On November 7th, FDR won his fourth term as president of the United States and is the only president to have served for over two terms. He overcame personal and political challenges to become president of the United States including contracting polio in 1921 at the age of 31, which caused him to be burdened with leg braces and later confined into a wheelchair. During his presidency from 1932 to mid-1945, when he died while in office, he would face two major crises in U.S. history: the Great Depression and World War 2. FDR implemented the New Deal which helped the U.S. get out of the Great Depression. Although, he tried to avoid direct U.S. involvement in World War 2, which began in 1939, the bombing of Pearl Harbor in 1941 caused the United States to be dragged into the war.
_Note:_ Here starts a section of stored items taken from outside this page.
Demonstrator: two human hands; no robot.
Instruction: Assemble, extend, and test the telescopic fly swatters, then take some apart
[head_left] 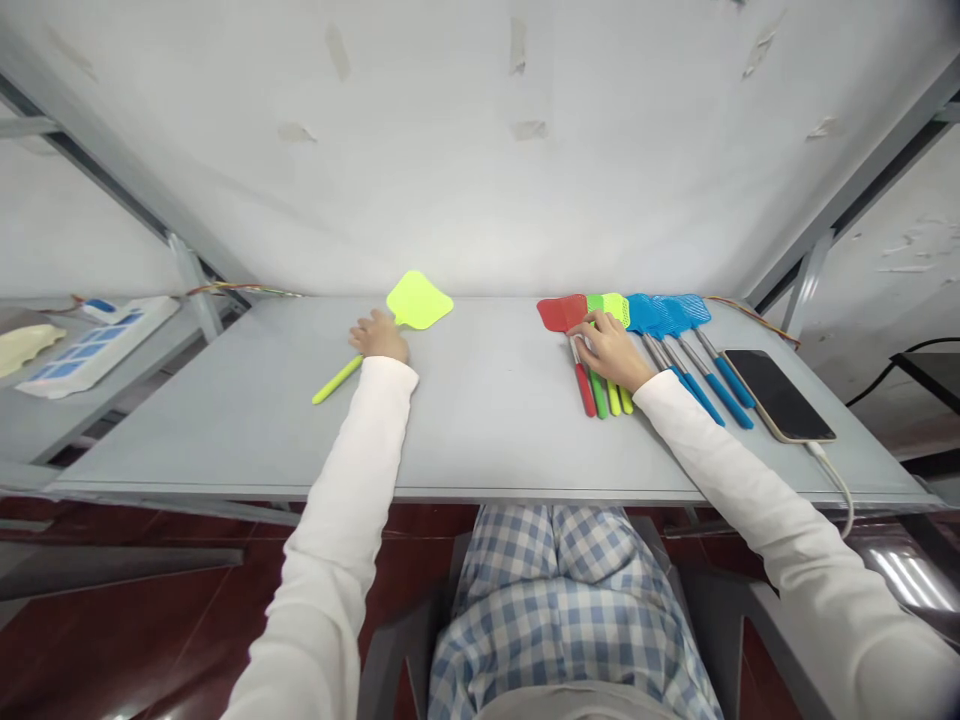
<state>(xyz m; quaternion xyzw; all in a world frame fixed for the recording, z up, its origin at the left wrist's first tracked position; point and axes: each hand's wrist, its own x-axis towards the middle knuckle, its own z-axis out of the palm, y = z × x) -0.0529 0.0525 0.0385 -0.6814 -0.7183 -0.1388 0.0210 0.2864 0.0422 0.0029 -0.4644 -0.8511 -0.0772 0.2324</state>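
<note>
A yellow-green fly swatter (pixel 420 300) lies slantwise on the left part of the table. My left hand (pixel 380 337) is closed over its shaft, just below the head, hiding that stretch. On the right, my right hand (pixel 611 350) bends over a row of swatters. Its thumb and fingertips pinch the neck of a red fly swatter (pixel 562 313). Beside that one, partly under my hand, are a green fly swatter (pixel 598 397) and yellow-green fly swatters (pixel 616 308). Several blue fly swatters (pixel 667 313) with metal shafts overlap farther right.
A phone (pixel 780 393) with a white charging cable (pixel 829 462) lies right of the blue swatters. The grey table (pixel 480 430) meets a white wall (pixel 480 180) at its back. A white power strip (pixel 101 345) rests on the neighbouring surface at left.
</note>
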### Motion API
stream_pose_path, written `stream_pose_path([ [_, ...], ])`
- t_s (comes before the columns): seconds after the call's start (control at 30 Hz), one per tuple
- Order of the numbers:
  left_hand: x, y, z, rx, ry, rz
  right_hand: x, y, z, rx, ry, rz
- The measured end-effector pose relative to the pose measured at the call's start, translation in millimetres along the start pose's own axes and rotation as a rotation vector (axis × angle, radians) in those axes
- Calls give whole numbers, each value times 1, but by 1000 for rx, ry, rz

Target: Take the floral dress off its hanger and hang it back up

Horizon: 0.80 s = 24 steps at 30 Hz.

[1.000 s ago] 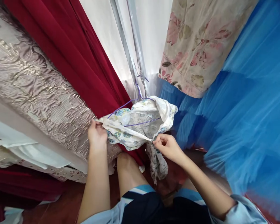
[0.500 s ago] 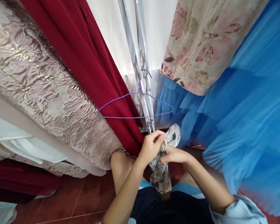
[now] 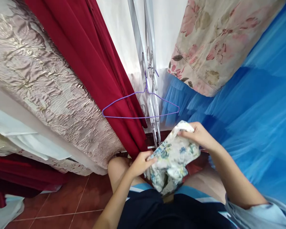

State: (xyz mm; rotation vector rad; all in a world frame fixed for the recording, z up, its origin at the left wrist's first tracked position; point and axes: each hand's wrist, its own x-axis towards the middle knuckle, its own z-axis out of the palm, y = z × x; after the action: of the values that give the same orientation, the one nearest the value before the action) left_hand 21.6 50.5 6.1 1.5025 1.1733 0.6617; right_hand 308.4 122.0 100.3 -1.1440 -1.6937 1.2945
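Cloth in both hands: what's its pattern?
The cloth has blue flowers on white, best seen in the head view.

White garment (image 3: 176, 152) with blue-green floral print; purple hanger (image 3: 135, 118); crimson cloth (image 3: 85, 66); blue tulle (image 3: 259, 121).

Blue-flowered garment (image 3: 175, 154) now off hanger (image 3: 133, 118)

Left hand (image 3: 140, 163) low, right hand (image 3: 202, 136) higher; fingers (image 3: 145, 155) in a pinch
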Motion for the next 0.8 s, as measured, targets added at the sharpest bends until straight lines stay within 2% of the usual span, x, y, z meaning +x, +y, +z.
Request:
stream_pose_path([
  [0.1, -20, 2, -54, 283, 223, 44, 28, -2, -4, -221, 219, -291],
  [0.17, -34, 9, -95, 421, 304, 102, 50, -4, 3, -368, 229, -451],
  [0.2, -40, 14, -115, 520, 352, 141, 61, -5, 9, -435, 200, -481],
  [0.3, -51, 36, -166, 838, 541, 290, 89, -8, 31, -572, 56, -394],
  [0.4, -47, 63, -198, 987, 746, 392, 99, -10, 49, -613, -12, -255],
  [0.5, -32, 91, -212, 938, 905, 461, 90, -13, 56, -642, 0, -251],
  [0.63, -4, 123, -208, 847, 1007, 561, 66, -19, 54, -699, 16, -306],
  [0.7, 10, 137, -197, 819, 1014, 571, 58, -22, 54, -698, 18, -314],
  [0.8, 29, 149, -174, 813, 915, 530, 53, -22, 55, -620, -3, -329],
])
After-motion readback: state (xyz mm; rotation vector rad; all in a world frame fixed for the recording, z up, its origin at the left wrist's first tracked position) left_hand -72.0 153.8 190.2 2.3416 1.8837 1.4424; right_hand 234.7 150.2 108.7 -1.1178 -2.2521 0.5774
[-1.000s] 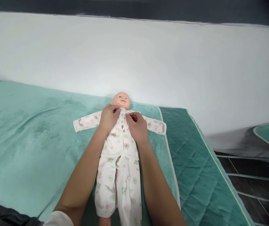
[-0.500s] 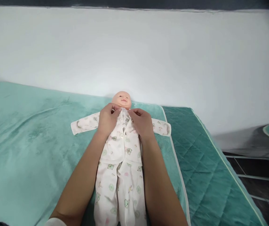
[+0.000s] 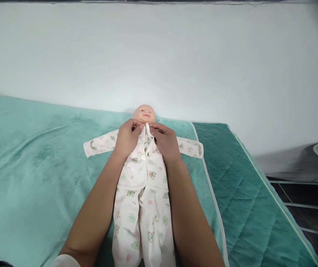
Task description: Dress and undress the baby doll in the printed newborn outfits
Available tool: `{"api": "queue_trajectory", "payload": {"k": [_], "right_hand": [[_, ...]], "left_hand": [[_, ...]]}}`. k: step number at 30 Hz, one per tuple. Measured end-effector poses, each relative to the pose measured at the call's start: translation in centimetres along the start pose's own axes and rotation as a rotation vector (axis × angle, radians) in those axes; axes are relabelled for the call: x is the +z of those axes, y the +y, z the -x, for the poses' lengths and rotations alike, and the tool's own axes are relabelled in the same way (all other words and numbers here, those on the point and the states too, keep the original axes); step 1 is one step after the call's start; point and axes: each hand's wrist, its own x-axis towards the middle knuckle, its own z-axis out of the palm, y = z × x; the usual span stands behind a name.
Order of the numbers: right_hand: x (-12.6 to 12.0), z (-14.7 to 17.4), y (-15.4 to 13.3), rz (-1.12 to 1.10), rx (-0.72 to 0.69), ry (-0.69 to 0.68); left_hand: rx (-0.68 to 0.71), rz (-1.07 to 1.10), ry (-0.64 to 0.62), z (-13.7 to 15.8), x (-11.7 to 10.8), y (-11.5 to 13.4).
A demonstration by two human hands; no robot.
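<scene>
Here, clothed doll (image 3: 142, 178) on green blanket (image 3: 50, 167) over quilted cover (image 3: 248, 193); white wall (image 3: 159, 52) beyond.

- The left hand (image 3: 127, 139) and right hand (image 3: 166, 142) crowd the patterned top (image 3: 133, 172) at its collar, a narrow gap between them.
- The doll's head (image 3: 143, 112) and the wall (image 3: 159, 66) limit reach beyond.
- Both forearms (image 3: 98, 207) bar low sideways passage to the trousers (image 3: 128, 222).
- A hand could pass over the light green blanket (image 3: 36, 167) leftward, or the quilted cover (image 3: 245, 193) rightward.
</scene>
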Motion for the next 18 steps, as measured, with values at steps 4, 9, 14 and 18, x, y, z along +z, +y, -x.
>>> {"api": "queue_trajectory", "payload": {"k": [4,9,14,18], "right_hand": [[0.2,0.2,-0.7,0.024,0.035,-0.015],[0.3,0.3,-1.6,0.099,0.052,-0.032],[0.2,0.3,-1.9,0.168,0.035,-0.079],[0.3,0.4,-1.8,0.213,0.011,-0.101]], "left_hand": [[-0.001,0.016,-0.031,0.0,-0.1,-0.1],[-0.018,0.022,-0.056,0.0,-0.2,-0.3],[-0.045,0.041,-0.058,0.1,-0.1,-0.1],[-0.061,0.042,-0.090,0.3,0.1,0.1]]}}
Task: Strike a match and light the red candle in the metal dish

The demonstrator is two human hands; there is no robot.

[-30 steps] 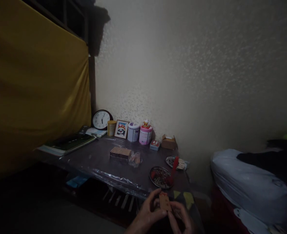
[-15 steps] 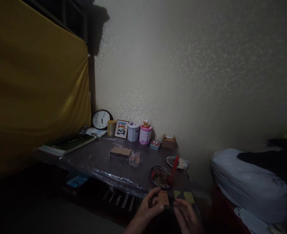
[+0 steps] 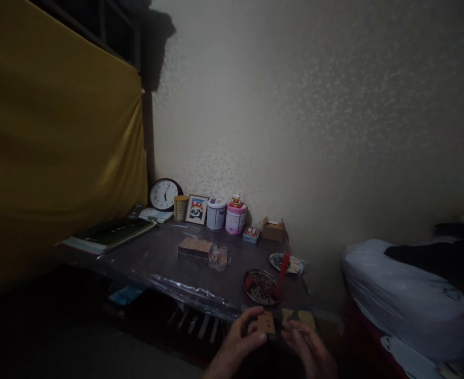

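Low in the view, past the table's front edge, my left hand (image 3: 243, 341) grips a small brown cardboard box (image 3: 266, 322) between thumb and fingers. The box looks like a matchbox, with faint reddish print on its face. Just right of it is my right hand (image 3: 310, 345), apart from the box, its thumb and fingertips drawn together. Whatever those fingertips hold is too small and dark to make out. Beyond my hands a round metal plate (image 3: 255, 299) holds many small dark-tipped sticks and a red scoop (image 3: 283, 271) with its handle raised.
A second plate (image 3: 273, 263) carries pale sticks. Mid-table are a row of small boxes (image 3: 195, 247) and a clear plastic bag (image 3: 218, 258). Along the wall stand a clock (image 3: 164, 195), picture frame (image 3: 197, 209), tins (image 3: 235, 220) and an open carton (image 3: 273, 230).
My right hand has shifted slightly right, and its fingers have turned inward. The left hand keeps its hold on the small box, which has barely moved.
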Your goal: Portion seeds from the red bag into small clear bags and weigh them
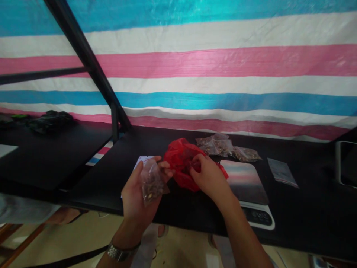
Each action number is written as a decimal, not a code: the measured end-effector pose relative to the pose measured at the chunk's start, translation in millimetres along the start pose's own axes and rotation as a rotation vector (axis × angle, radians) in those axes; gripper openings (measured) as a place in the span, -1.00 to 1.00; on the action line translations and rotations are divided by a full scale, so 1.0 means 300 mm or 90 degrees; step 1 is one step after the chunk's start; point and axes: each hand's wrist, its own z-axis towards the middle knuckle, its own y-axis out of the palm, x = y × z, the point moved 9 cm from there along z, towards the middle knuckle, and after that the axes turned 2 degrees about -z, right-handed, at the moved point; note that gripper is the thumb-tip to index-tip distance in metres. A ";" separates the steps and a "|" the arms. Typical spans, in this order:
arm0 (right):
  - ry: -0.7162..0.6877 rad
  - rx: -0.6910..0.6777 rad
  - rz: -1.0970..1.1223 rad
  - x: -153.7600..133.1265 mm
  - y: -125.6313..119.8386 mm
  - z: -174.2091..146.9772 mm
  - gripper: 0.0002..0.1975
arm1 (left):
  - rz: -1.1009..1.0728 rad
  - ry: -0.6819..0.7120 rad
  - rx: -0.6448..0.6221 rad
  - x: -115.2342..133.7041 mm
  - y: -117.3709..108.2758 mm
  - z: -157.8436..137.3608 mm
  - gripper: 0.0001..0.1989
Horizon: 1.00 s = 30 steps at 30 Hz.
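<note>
My left hand point(136, 195) is curled under a small clear plastic bag point(152, 182) that holds brownish bits, and it grips the bag above the table's front part. My right hand point(208, 173) reaches into the mouth of a crumpled red plastic bag point(178, 156). Its fingers are pinched together inside the red folds, and what they hold, if anything, is hidden. Partly covered by my left hand, a white sheet or card point(142, 160) lies on the table. A kitchen scale point(245, 182) with a shiny plate and a dark display sits to the right of my right hand.
Several filled clear bags point(219, 145) lie behind the scale. A flat clear bag point(282, 172) rests on the black table point(306, 216) at right, near a device with a pale frame point(338, 163). A slanted black post point(89, 63) and striped sheeting point(223, 63) stand behind.
</note>
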 end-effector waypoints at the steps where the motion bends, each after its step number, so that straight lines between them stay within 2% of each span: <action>1: -0.002 -0.001 0.007 0.000 0.000 0.000 -0.86 | -0.011 0.011 -0.010 0.013 -0.001 0.003 -0.56; 5: -0.018 0.012 0.034 -0.006 -0.007 -0.004 -0.88 | -0.054 0.052 -0.035 0.043 -0.016 0.010 -0.53; 12: -0.081 0.102 0.125 -0.025 -0.088 -0.018 -0.83 | -0.143 -0.012 -0.101 0.011 -0.009 0.012 -0.58; 15: -0.092 0.120 0.146 -0.025 -0.125 -0.027 -0.81 | -0.169 -0.019 -0.104 0.013 -0.004 0.011 -0.56; 24: -0.092 0.125 0.019 -0.015 -0.193 -0.054 -0.85 | -0.233 -0.029 -0.111 0.020 0.006 -0.001 -0.62; 28: -0.107 0.099 -0.057 -0.022 -0.171 -0.055 -0.86 | -0.211 -0.023 -0.109 0.024 0.007 0.000 -0.63; 30: -0.110 0.085 -0.106 -0.021 -0.151 -0.053 -0.87 | -0.153 -0.021 -0.113 0.022 0.008 -0.002 -0.68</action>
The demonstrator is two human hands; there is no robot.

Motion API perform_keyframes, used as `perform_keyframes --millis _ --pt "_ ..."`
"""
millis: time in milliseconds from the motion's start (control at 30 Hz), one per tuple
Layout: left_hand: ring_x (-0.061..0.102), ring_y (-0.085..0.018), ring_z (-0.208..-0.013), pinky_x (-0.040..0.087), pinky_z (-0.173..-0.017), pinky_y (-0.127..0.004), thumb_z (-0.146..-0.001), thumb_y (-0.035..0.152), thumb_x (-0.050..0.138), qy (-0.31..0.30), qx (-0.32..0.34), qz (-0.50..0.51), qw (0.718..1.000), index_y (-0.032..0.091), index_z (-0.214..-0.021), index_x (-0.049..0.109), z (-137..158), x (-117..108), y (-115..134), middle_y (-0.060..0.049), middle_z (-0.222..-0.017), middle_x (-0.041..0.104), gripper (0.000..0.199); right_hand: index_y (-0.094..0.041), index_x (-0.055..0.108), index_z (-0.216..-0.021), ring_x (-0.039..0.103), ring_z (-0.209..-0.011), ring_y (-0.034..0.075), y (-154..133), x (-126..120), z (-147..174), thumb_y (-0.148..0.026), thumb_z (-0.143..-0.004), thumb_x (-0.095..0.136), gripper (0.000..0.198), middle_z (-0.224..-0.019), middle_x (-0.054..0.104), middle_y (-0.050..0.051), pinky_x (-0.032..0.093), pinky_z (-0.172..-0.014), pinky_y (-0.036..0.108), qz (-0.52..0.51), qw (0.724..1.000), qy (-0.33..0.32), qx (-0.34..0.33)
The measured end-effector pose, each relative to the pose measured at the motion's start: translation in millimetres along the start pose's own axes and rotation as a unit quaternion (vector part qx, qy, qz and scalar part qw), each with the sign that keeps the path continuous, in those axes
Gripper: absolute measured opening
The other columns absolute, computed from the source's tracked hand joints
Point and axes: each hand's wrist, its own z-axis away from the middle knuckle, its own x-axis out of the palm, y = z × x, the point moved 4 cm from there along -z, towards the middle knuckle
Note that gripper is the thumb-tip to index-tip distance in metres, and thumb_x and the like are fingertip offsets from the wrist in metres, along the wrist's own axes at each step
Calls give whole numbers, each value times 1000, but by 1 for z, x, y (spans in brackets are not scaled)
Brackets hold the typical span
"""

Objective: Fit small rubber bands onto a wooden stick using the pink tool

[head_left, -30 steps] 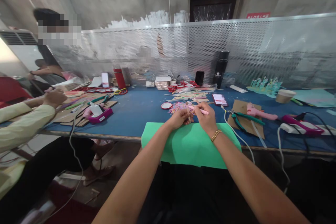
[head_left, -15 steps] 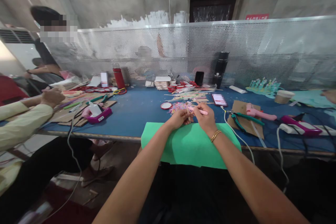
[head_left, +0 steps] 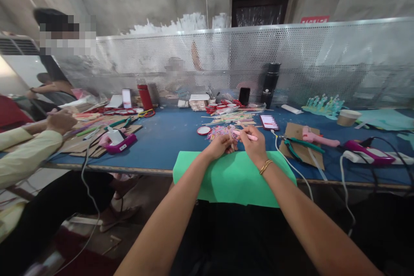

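My right hand (head_left: pixel 253 144) is closed around a pink pen (head_left: pixel 251 136) and points it leftward at my left hand. My left hand (head_left: pixel 220 146) pinches a slim pale stick (head_left: pixel 231 134), its lower part partly hidden by the fingers. The two hands almost meet above the far edge of a green cloth (head_left: pixel 233 177), which drapes over the table's front edge. Just behind them lies a pile of small multicoloured bands (head_left: pixel 217 131), with a round white-and-red lid (head_left: pixel 204 130) at its left.
Thin sticks (head_left: pixel 231 117) lie behind the pile. To the right are a phone (head_left: pixel 268 122), green-handled pliers (head_left: pixel 302 145) on cardboard, a pink glue gun (head_left: pixel 320 137) and cables. A black bottle (head_left: pixel 271 85) stands at the back. A co-worker's hands (head_left: pixel 61 120) are at far left.
The pen has shifted slightly away from the left fingers, and the pale stick shows more clearly. Both hands stay at nearly the same place; the view has shifted slightly.
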Motion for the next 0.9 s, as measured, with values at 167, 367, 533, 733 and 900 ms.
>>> perform_keyframes --millis 167,367,533,733,900 --pt "51 -9 -54 42 -55 -23 -77 62 66 1 6 -4 1000 14 -76 60 1 1 2 -1 -63 61 49 -23 56 -69 60 -62 17 0 3 0 -29 -86 54 18 -64 65 -1 46 -65 30 -1 1000 -30 -3" --pt "51 -8 -53 41 -54 -22 -79 59 65 -3 5 -2 1000 13 -77 60 0 1 1 -1 -63 61 46 -23 55 -69 60 -62 17 2 1 -1 -28 -86 54 17 -63 65 -2 46 -69 30 -6 1000 -6 -5" --pt "51 -8 -53 41 -54 -22 -77 63 66 -4 8 -3 1000 13 -77 60 0 1 2 0 -62 60 50 -24 55 -68 60 -64 18 2 3 -1 -26 -85 54 17 -63 64 -1 45 -68 30 -3 1000 -18 -11" --pt "51 -8 -53 41 -54 -23 -75 65 65 -7 13 -4 1000 13 -77 60 -1 1 0 -1 -63 61 53 -23 55 -70 60 -63 17 -1 1 -1 -26 -86 54 17 -64 65 -2 45 -68 30 -11 1000 -15 -16" --pt "51 -8 -53 42 -55 -23 -76 64 65 -3 11 -8 1000 13 -78 61 -1 0 -2 -1 -64 62 52 -23 56 -69 60 -65 17 0 1 0 -25 -86 54 17 -65 65 -1 45 -69 30 -2 1000 -8 -20"
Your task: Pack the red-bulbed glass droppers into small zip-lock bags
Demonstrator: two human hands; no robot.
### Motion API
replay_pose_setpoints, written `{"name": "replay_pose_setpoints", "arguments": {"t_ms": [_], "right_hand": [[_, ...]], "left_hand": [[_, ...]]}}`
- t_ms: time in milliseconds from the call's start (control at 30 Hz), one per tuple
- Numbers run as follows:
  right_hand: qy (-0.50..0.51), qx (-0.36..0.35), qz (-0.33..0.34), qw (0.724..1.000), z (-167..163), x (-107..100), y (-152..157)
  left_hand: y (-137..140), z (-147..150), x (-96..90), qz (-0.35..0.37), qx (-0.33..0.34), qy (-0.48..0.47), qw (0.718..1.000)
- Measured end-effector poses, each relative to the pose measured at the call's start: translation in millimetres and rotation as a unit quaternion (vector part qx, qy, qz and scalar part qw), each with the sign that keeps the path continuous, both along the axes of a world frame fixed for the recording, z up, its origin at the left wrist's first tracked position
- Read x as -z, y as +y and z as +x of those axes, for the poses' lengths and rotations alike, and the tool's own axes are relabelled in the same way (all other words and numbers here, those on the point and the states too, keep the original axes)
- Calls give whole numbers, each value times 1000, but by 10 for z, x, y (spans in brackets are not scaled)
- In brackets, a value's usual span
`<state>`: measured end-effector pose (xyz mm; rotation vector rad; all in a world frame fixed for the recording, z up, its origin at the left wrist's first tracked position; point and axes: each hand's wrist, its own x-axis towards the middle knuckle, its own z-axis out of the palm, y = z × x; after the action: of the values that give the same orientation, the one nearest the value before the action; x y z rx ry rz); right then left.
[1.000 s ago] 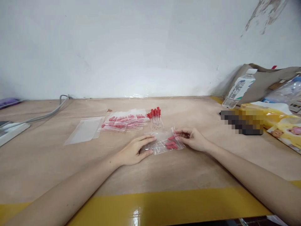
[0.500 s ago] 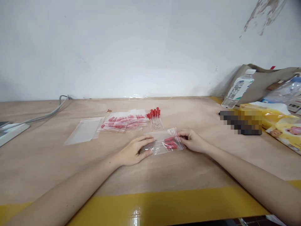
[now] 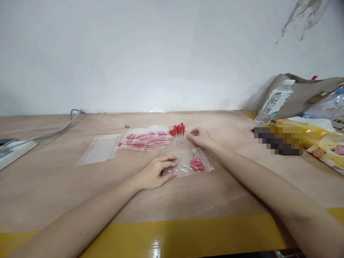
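The desk [image 3: 67, 186] carries the work near its middle. A small clear bag [image 3: 189, 165] with a few red-bulbed droppers [image 3: 197, 164] inside lies flat there, its long axis running left to right, the red bulbs at the right end by the red-striped mouth and the thin tips pointing left. The left hand [image 3: 156, 172] rests on the bag's left end, fingers together and pressing it down. Half a second ago the right hand [image 3: 200, 136] was at the bag's mouth; it has let go and moved farther back, and is loosely curled, holding nothing visible, just right of the loose droppers [image 3: 179, 134]. These lie with red bulbs toward the wall. Left of them lie filled bags [image 3: 143, 140] and an empty bag [image 3: 100, 152].
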<state>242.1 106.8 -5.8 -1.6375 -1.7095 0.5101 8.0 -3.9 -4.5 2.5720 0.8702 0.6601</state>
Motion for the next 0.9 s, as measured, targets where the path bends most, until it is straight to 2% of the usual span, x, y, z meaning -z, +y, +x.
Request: {"name": "replay_pose_setpoints", "arguments": {"t_ms": [200, 433, 600, 767, 900], "right_hand": [[-34, 31, -25, 999, -225, 10, 327], [26, 17, -80, 996, -19, -1, 397], [124, -12, -123, 985, 85, 64, 369], [238, -19, -85, 967, 152, 103, 238], [320, -21, -39, 946, 317, 142, -37]], "left_hand": [[8, -4, 6, -10, 4, 5, 1000], [-7, -12, 13, -9, 3, 4, 1000], [0, -8, 6, -8, 1, 5, 1000], [1, -14, 4, -8, -1, 7, 1000], [-1, -18, 9, -1, 2, 7, 1000]]}}
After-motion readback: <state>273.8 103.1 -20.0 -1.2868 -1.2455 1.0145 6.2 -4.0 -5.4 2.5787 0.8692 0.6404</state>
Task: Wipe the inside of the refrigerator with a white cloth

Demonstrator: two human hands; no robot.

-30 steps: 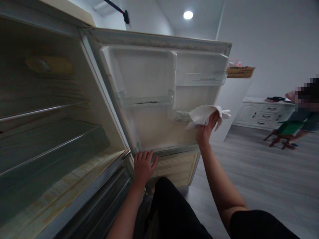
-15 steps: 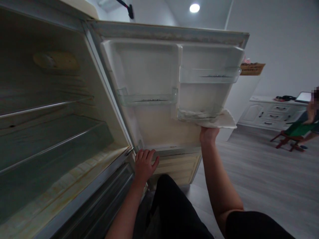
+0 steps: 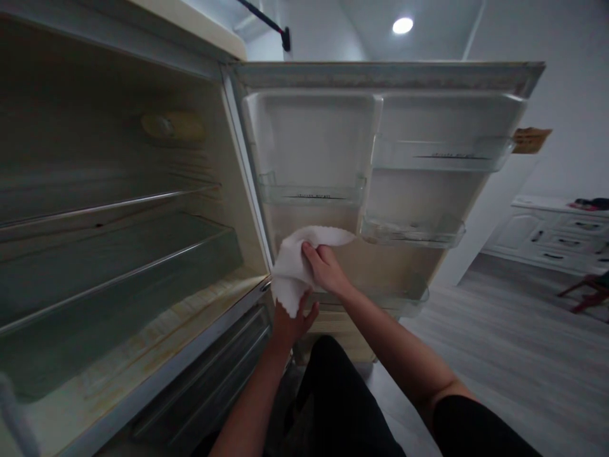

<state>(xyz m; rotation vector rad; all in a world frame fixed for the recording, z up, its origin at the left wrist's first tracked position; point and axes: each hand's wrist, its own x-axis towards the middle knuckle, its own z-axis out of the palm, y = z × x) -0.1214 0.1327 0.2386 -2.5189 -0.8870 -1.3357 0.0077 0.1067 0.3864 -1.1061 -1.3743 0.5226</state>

By his fourth term, the war had turned to the favor of the Allies, but his health declined due to the stress caused by serving as a wartime president. In April 1945, he would die at his vacation home in Warm Springs, Georgia. In 1947, Congress proposed a law that would limit presidents to two consecutive terms. In 1951, Congress passed the 22nd Amendment to the Constitution, officially limiting a president’s tenure in office to two terms of four years each.